-- YOUR OBJECTIVE --
Your response should be every line from the entries that includes the string "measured".

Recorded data
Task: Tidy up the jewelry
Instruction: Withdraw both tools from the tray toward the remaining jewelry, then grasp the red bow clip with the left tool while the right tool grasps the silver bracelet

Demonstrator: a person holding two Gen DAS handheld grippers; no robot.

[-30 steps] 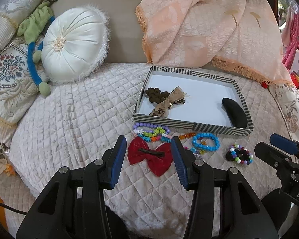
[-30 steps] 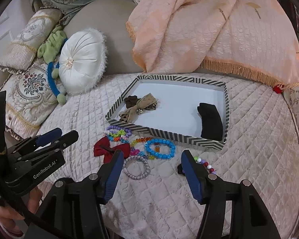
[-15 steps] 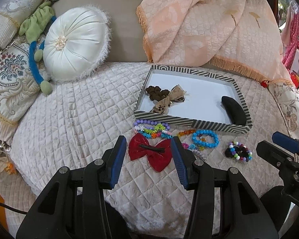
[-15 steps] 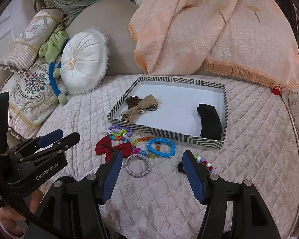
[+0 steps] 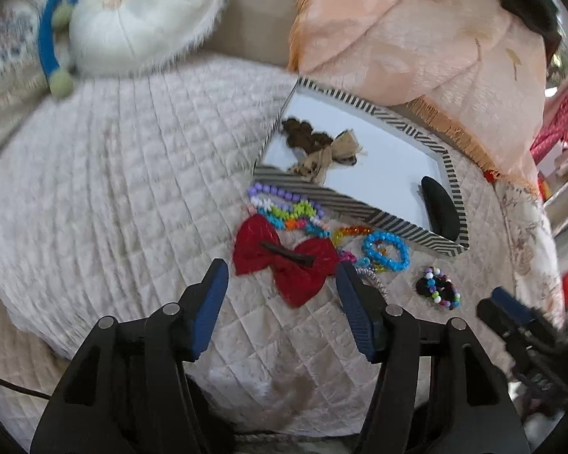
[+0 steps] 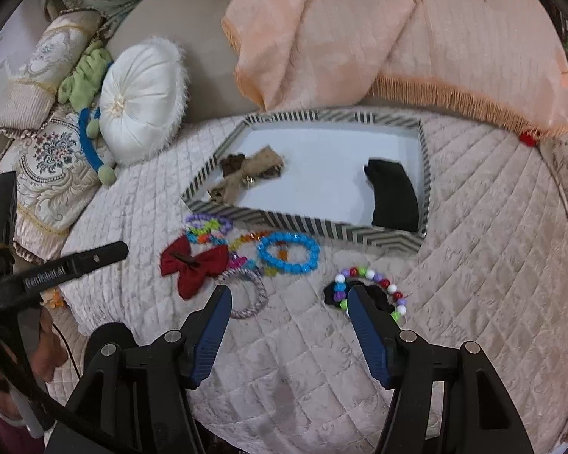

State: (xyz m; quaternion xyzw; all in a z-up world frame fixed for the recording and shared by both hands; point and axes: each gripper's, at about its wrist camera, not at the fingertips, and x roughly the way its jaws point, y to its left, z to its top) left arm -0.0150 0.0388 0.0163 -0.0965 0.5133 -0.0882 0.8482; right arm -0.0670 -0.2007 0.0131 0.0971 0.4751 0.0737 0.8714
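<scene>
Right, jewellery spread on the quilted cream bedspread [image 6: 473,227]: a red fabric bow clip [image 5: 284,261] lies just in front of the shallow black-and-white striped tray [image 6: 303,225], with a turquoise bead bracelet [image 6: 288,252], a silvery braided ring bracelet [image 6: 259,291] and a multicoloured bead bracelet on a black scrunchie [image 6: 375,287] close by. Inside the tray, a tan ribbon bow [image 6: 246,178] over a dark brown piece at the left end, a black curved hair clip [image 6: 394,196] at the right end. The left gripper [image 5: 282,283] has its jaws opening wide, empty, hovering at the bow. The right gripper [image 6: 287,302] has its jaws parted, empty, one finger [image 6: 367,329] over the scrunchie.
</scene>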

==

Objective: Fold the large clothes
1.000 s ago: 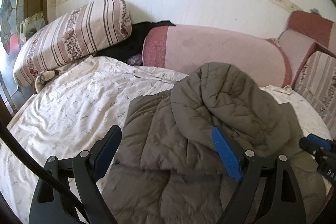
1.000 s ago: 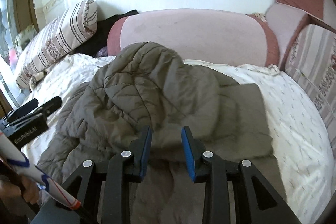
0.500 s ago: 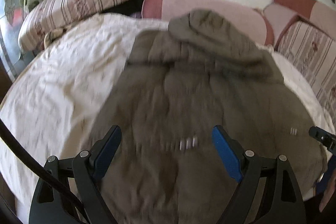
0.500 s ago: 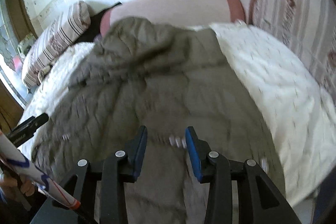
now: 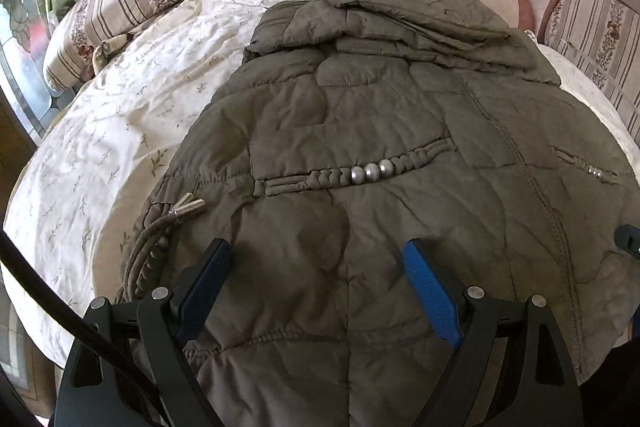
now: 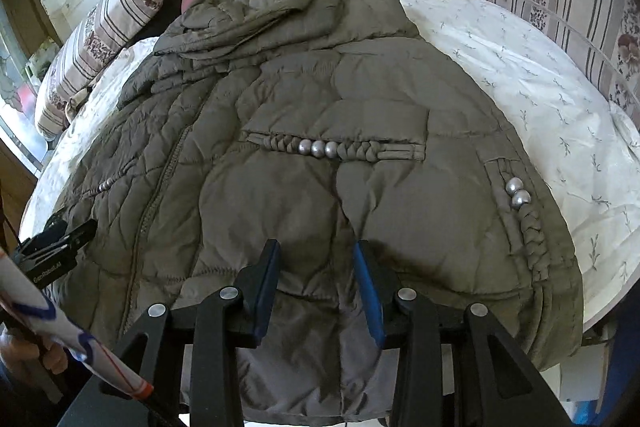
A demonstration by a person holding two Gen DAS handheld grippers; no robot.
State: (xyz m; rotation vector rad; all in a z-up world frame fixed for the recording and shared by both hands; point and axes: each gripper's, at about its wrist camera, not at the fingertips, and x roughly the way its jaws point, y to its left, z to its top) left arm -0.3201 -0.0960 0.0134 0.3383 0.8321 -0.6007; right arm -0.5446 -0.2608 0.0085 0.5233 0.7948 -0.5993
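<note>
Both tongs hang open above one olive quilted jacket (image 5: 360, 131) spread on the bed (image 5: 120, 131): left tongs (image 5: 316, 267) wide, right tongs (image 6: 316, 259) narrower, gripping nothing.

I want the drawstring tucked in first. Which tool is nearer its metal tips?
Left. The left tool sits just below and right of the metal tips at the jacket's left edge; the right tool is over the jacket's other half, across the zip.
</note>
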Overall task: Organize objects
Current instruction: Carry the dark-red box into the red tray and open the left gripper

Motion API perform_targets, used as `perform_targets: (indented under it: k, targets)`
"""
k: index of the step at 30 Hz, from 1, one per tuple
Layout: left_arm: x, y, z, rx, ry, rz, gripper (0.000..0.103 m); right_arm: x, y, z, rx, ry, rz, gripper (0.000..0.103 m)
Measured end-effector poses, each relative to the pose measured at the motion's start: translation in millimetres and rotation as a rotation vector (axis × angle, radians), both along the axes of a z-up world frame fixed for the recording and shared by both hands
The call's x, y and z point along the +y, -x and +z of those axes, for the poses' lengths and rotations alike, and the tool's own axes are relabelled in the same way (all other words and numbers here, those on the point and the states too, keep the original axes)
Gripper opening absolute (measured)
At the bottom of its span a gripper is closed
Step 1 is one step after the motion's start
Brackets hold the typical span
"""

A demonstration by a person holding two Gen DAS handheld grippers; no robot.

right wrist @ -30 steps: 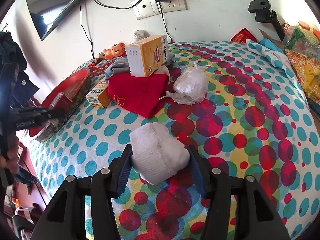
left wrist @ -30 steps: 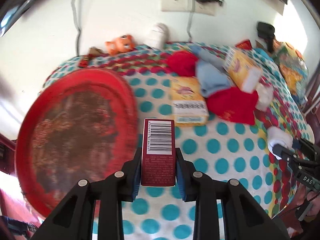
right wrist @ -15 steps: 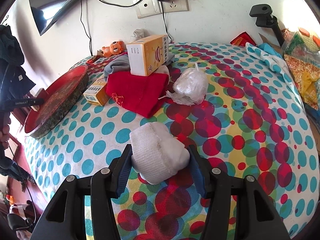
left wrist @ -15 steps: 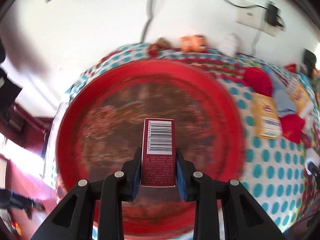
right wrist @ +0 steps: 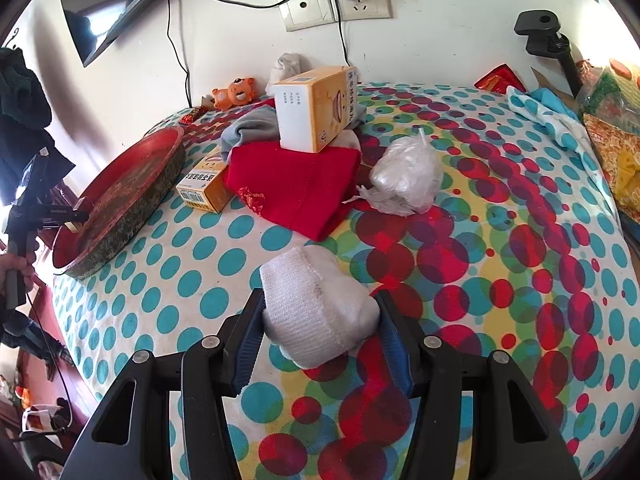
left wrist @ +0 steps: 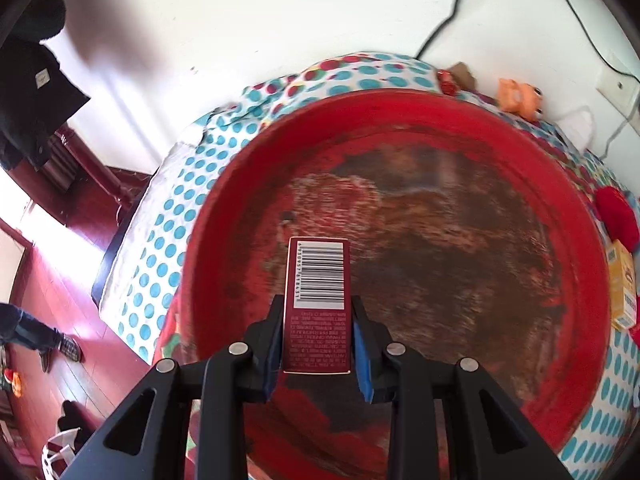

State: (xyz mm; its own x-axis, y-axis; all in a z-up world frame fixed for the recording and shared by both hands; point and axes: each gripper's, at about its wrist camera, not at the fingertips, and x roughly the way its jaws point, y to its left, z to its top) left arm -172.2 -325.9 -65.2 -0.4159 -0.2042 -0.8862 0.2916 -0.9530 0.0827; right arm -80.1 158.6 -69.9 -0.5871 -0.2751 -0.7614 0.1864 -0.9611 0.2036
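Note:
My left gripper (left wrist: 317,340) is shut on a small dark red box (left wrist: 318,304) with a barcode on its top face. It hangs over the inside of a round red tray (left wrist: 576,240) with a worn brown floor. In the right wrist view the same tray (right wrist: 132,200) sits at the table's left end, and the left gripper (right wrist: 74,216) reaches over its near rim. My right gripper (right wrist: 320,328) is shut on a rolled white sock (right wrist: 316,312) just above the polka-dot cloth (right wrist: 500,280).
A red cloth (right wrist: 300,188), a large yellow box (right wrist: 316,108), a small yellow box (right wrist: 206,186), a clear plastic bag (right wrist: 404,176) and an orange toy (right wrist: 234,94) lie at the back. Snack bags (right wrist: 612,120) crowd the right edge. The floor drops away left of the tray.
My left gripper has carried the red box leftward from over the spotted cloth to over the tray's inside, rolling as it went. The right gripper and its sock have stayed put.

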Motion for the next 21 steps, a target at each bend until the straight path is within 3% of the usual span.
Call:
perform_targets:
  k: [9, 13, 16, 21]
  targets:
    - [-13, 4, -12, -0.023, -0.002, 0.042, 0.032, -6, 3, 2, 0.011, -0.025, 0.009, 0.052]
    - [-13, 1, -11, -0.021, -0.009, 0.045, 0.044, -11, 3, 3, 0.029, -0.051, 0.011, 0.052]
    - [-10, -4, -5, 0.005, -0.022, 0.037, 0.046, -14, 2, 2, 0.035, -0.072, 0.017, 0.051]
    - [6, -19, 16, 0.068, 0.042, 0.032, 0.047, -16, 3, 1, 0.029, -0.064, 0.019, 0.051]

-- ANSWER TO THIS PROBLEM --
Measured end-effector poses, each relative to the pose measured at the motion's start: translation in millimetres and rotation as a rotation vector (axis × angle, radians), both along the axes of a z-up world frame fixed for the recording and shared by both hands
Gripper opening absolute (measured)

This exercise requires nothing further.